– А я думаю, – отвечал другой, – что тот, кто дорожит именем «раб Божий», тот самый свободный в мире человек… Он в полноте чувств подчинил себя великому Божеству и в Нем нашел свободу от тех земных мелочей и земных уз, в которых бьется человек, вами называемый свободным, а попросту раболепствующий перед миром, когда мнил освободиться от Божества.

И это было правдой… Тот, кто называл себя свободным, потому что не служил Богу, был на самом деле совершенно заверченный миром и опутанный разными узами человек.

– Поймите нелепость вашего отрицания Бога, – говорил другой, – неужели разумный человек может утверждать, что мир произошел и поддерживается в своей стройности без единой объединяющей творческой и промыслительной мысли?

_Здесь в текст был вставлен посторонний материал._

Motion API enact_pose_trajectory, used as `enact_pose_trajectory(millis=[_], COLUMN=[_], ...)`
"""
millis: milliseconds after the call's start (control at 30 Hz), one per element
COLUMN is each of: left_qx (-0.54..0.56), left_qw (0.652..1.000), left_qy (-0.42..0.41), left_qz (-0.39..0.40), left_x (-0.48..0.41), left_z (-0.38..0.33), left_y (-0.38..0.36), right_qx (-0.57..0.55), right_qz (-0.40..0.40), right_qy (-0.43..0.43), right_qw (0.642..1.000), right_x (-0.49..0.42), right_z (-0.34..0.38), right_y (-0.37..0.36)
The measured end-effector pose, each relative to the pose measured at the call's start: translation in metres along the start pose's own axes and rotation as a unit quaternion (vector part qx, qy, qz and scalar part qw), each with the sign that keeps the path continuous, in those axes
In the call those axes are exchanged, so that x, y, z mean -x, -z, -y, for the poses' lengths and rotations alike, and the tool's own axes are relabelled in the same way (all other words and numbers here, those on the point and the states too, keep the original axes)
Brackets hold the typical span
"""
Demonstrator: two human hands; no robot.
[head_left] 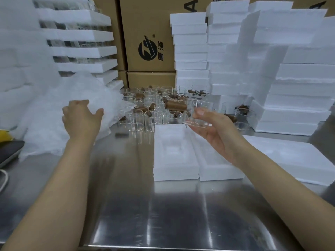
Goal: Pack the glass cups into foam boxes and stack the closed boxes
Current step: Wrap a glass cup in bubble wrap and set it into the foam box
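A steel table fills the lower frame, with stacked foam boxes at upper right and cardboard cartons at top centre. A heap of bubble wrap lies at left, its edge gripped by the left hand. An open foam box sits at centre, loose glass cups behind it. The right hand, well apart from the left, pinches a single glass cup above the box's far end.
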State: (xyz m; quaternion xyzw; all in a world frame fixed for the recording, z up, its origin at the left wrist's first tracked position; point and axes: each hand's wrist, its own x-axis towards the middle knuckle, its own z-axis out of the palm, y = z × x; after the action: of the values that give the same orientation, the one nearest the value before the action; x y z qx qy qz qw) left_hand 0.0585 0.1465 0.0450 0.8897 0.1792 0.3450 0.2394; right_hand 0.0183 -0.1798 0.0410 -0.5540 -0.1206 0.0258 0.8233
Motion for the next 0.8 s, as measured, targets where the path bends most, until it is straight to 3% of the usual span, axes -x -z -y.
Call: enact_pose_trajectory(millis=[200,300,367,433,500,600,700,800], left_qx=[-0.006,0.024,0.064,0.139,0.216,0.23,0.168,0.171], left_qw=[0.999,1.0,0.995,0.974,0.941,0.906,0.893,0.899], left_qy=[0.031,0.007,-0.043,-0.145,-0.255,-0.341,-0.368,-0.322], left_qz=[0.042,0.015,-0.061,-0.104,-0.055,0.101,0.195,0.243], left_x=[-0.006,-0.005,-0.003,0.004,0.017,0.043,0.061,0.066], left_z=[0.019,0.015,-0.003,-0.031,-0.06,-0.084,-0.09,-0.091], left_y=[-0.011,-0.008,0.001,0.012,0.017,0.009,-0.006,-0.009], right_qx=[0.001,-0.004,-0.01,-0.02,-0.035,-0.054,-0.053,-0.041], right_qz=[-0.007,-0.021,-0.041,-0.058,-0.059,-0.078,-0.094,-0.108], right_qy=[0.003,0.01,0.015,0.029,0.044,0.05,0.049,0.042], right_qw=[1.0,1.0,0.999,0.998,0.997,0.994,0.993,0.992], right_x=[0.0,0.002,0.003,0.004,0.005,0.007,0.007,0.007], right_z=[0.001,0.002,0.004,0.005,0.007,0.012,0.015,0.015], right_y=[-0.001,-0.001,-0.002,-0.002,-0.003,-0.005,-0.004,-0.003])
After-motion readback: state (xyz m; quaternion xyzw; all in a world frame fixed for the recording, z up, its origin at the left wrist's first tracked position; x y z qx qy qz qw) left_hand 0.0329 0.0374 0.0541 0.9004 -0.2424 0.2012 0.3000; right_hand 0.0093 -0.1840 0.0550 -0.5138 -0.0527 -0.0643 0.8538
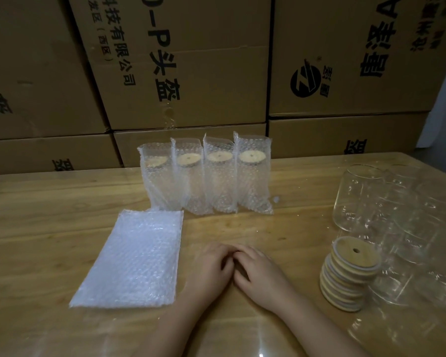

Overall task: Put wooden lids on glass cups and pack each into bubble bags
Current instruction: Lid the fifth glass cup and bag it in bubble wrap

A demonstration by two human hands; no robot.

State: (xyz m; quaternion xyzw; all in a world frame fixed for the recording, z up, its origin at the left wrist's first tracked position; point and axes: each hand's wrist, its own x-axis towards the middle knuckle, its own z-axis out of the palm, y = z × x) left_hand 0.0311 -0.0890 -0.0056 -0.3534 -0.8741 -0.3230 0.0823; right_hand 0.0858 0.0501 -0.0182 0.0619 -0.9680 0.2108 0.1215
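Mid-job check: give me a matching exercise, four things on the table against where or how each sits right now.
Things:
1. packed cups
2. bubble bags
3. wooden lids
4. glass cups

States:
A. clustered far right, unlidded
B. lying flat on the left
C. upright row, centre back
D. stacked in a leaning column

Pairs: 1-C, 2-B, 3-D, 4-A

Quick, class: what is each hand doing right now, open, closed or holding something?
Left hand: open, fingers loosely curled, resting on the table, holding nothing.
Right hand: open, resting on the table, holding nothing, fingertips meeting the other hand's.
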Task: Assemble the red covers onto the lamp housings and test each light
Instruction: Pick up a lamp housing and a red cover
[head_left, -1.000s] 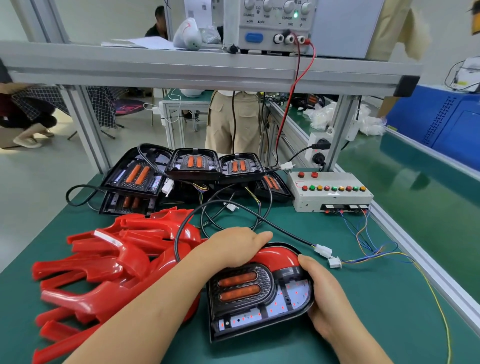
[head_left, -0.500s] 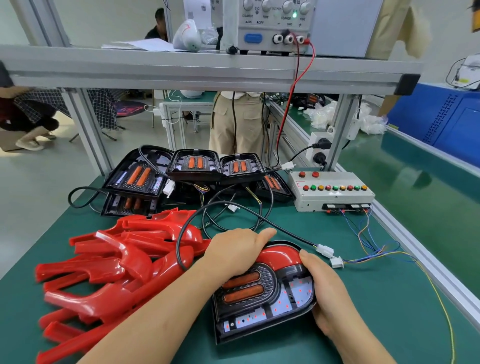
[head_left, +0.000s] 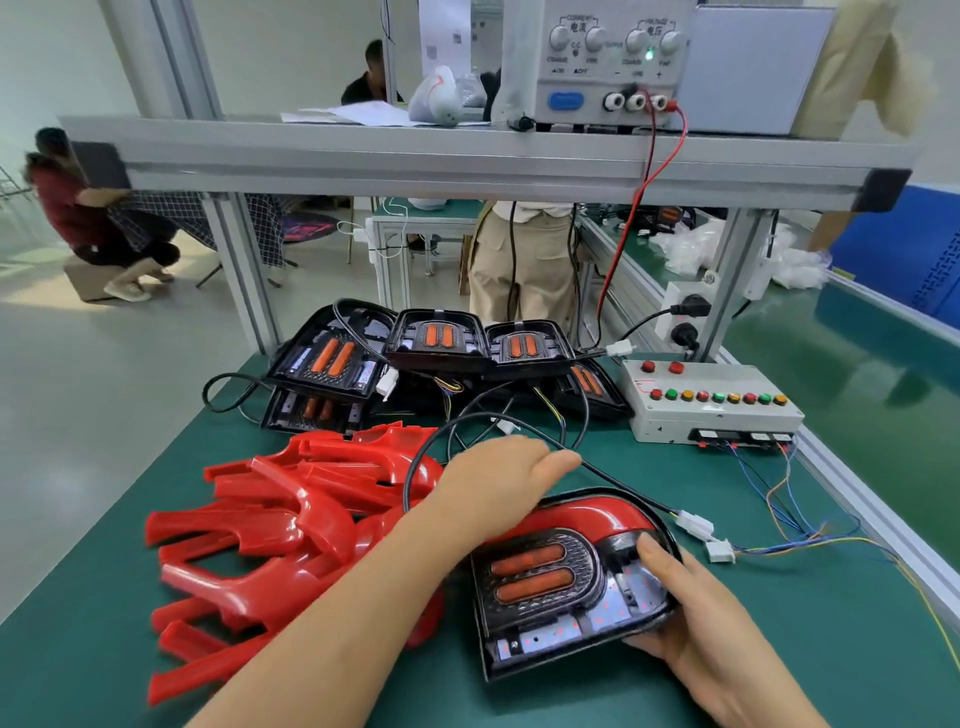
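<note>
Both hands make the grip on one lamp housing (head_left: 566, 587) at the lower centre of the frame. The left hand (head_left: 498, 488) lies palm-down over the housing's upper left corner, fingers pressed flat on the red cover (head_left: 597, 514) that sits along its top edge. The right hand (head_left: 696, 623) cups the housing's right rim from beneath, its thumb bent over the edge onto the inner face. The housing is black, tilted up toward the camera, with two orange oval lenses in a textured centre panel and small red points showing on the pale board around them.

A black cable (head_left: 613, 478) loops from behind the left hand and runs right to a white connector (head_left: 696, 525), which lies just beside a second white connector (head_left: 721, 551) on the green table (head_left: 831, 649); whether the two are joined I cannot tell. Coloured wires run from there toward a grey test box (head_left: 711, 410) with a row of red, green and yellow buttons, at the right middle of the frame.

A heap of loose red covers (head_left: 270, 540) fills the lower left, touching the left forearm. Behind it, at centre, a stack of uncovered lamp housings (head_left: 436, 353) rests on the table. A bench power supply (head_left: 597, 62) stands on the aluminium shelf (head_left: 415, 161) at the top, a red lead hanging from it.
</note>
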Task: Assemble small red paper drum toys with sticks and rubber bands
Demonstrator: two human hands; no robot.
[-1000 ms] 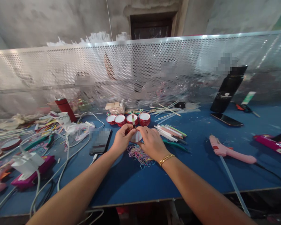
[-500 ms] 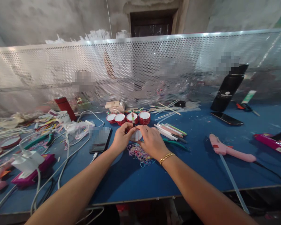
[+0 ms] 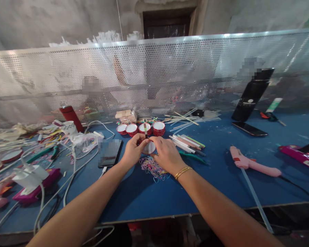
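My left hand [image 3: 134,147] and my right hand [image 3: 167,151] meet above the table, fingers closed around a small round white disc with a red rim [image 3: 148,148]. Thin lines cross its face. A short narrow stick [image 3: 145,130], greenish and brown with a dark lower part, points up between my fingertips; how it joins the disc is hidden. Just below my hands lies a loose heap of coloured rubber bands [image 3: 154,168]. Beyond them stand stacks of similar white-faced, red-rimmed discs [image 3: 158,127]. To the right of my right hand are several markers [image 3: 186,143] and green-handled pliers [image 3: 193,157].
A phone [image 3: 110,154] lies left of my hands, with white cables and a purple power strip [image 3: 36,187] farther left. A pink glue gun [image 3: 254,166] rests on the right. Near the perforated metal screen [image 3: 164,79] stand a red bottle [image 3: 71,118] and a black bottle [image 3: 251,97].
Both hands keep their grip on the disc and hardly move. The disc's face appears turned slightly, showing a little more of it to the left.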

И ваше отрицание Бога так же бессмысленно и странно, как если бы вы стали отрицать ваших родителей. Вы от них произошли. Ведь вы можете говорить все что угодно. Но ваш отец – есть ваш отец, и ваша мать – есть ваша мать…

А Бог!.. Говоря против Него, вы вдыхаете в себя Его воздух; звуком вашего голоса и всяким вашим движением вы осуществляете жизнь, которую вложил в вас Он… Для отрицания Бога вы напрягаете ту мысль, которую пробудил в вас Он… Одним словом, отрицая Бога, вы совершенно подобны тому человеку, который, ныряя в волнах моря, кричал бы, что он не знает, что такое море, что он этого моря никогда не видел и не чувствовал…

Ведь мы купаемся в море того, что Богом задумано, создано и нам вручено; вокруг нас непрерываемая цепь Божьих благодеяний; и мы вдруг пускаемся отрицать!.. Но откуда тогда это ожесточение и злоба?..

В этом ожесточении слышна тогда мучающая этих людей борьба против самих себя.

Они внутренним чувством, тем прозорливым внутренним взором, которым мы воспринимаем все самое важное в жизни, – этим чувством они ясно чувствуют Бога, и это же чувство говорит им о том, чем человек Богу обязан, и как неблагородно ничем Богу за все не воздавать.

А гордость ума и ошибочно понимаемая свобода мешает им склониться перед Христом, припасть к Его кресту… Они отрицают угрюмо, подзадоривая самих себя, и в то же время опасливо на себя оглядываясь.

Да, в душе нашей есть что-то влекущее нас к Богу какою-то бессознательной силой.

Как подсолнечник так уж создан, что поворачивает к солнцу свою шапку, так и душа наша поворачивается к Богу, – и иногда в те именно дни, когда мы этого всего менее ожидаем.

И тогда вдруг становится ей понятным то, что было дотоль непонятным. И слезы умиления сменяют собою ожесточенную сухость.

Христос, Христос, к Тебе влекутся сердца, которые бы хотели Тебя ненавидеть. И на Тебя оглядываются те, которые бы хотели Тебя забыть.

Среди общих перемен, общей гибели и крушения, один неподвижно стоит Твой образ. И над ним горит двумя звездами, непостижимо слитыми в одну, Твоя незаходимая слава Божества и мученичества.

К жалящему тернию Твоего венца жадно тянутся люди, распаленные страшной и священной грезой пить с Тобой Твою муку.

И, преследуемый, осмеянный, вновь и вновь заушаемый и отрицаемый, один, один Ты владеешь веками – не как мечта, созданная человечеством, а как единая действительность, воплотившая свою мечту творчества и жертвы.

Мудрецы жаждали детской в Тебя веры, цари оставляли престолы, чтобы обнимать Твои сочащиеся кровью ноги и замирать в верности Тебе, смотря на безмолвие Твоей крестной муки.

И так стоишь Ты, веруемый, и теми, кто Тебя отрицает, чаемый, и теми, кто от Тебя отвернулся, – вечный, непоколебимый, неустранимый.

Глава II

Область веры. Ее сужение и расширение

В общежитии, когда говорят о вере и о религии, имеют обыкновенно в виду только одну ограниченную часть жизни.